TOKYO, le 28 octobre - En 2007, Bryan Habana a époustouflé le monde entier. Rien que ça. Le natif de Benoni, une localité de la banlieue de Johannesburg, n’avait que 24 ans au début de la Coupe du Monde en France. Mais comme pour tout, il est allé très vite. Trop vite pour le reste du monde.
En seulement 80 minutes, Bryan Habana avait donné le ton. Pour l’entrée en lice des Sud-africains dans la compétition, l’ailier avait tout seulement inscrit un quadruplé face aux Samoans. Il rajoutera deux doublés face aux États-Unis et l’Argentine pour atteindre le cap de huit essais. Avant lui, seul un homme avait été aussi prolifique en Coupe du Monde : le légendaire Jonah Lomu, en 1995.
Habana restera muet en finale, mais l’essentiel était ailleurs : les Boks s’imposeront au Stade de France face à l’Angleterre (15-6) pour le deuxième titre de l’histoire de la nation arc-en-ciel. Figure de proue de ce triomphe, l’ailier est logiquement sacré meilleur joueur du monde à la fin de cette année.
La flèche qui ne ratait pas la cible
Habana, c’est avant tout une vitesse de pointe qui laissait sur place ses adversaires. S’il n’était pas un monstre physique (1,83m, 93 kg), le Springbok était un véritable éclair sur le terrain, chronométré à 10"2 au 100 mètres. Ses jambes supersoniques avaient d’ailleurs impressionné le monde du rugby à VII, où il fera ses débuts en équipe nationale. 'Dash' (la flèche, son surnom) était également un redoutable finisseur. Au cours de sa carrière, il a inscrit 67 essais, ce qui en fait le deuxième meilleur marqueur de l’histoire de son sport (à deux unités du Japonais Ohata).

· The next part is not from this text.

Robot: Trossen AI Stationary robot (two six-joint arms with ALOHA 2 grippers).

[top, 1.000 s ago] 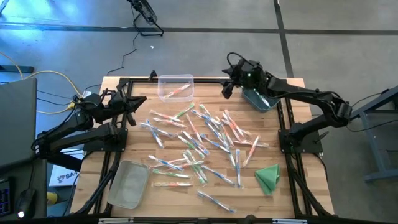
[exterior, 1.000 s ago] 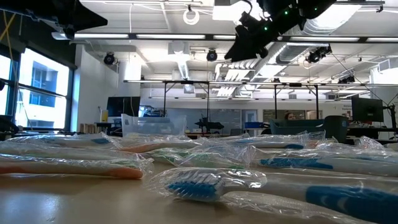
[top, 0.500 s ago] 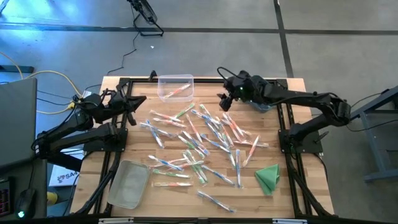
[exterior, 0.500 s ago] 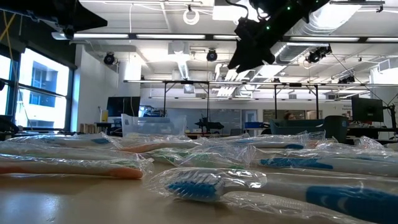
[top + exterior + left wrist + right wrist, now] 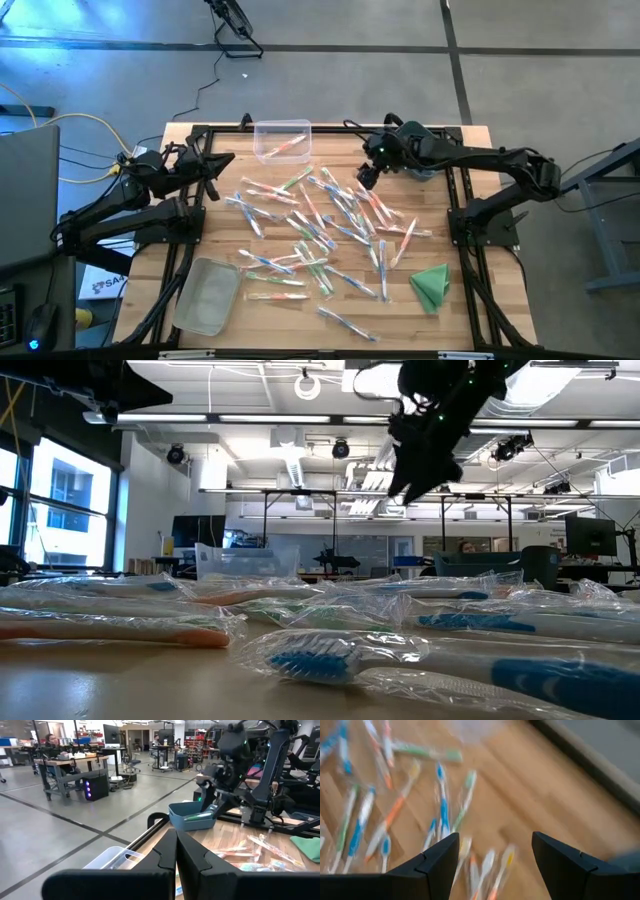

Sa capacité à effectuer des interceptions, couplée à sa pointe de vitesse, en faisait une arme fatale. De fusée en attaque, il pouvait aussi se muer en défenseur discipliné et plaqueur infatigable. Un joueur assez complet donc, dont la polyvalence pouvait s’expliquer par ses débuts dans le rugby en tant que centre et demi de mêlée.
Fan de Lomu
Au total, Bryan Habana a honoré 124 sélections avec les Springboks et a participé à trois éditions de la Coupe du Monde : 2007, 2011 et 2015. Il y a inscrit 15 essais, égalant le record de Jonah Lomu dans la compétition (le Néo-zélandais avait cependant réalisé cet exploit en seulement deux éditions). Peu de choses auraient pu faire autant plaisir à l’intéressé que cette comparaison avec l'autobus All Black. « Il a été un modèle pour moi, a confié Habana. Le voir démolir l’Angleterre à la Coupe du Monde 1995 et devenir une star mondiale... Je n’oublierai jamais cette compétition, où j’étais là à chasser les autographes. »
En club, le Springbok a fait le bonheur des Bulls (où il décroche deux titres de Super Rugby) et des Stormers, avant de poser ses valises à Toulon de 2013 à 2018. Sur la Rade, il a garni encore un peu plus son armoire à trophées en remportant un Bouclier de Brennus et deux titres de champions d’Europe. Il a mis un terme à son immense carrière l’an passé, à 34 ans, la faute à un genou qui coinçait définitivement trop.
Mais le rugby n'est pas prêt d'oublier la célérité d'une flèche qui ne manquait (presque) jamais sa cible.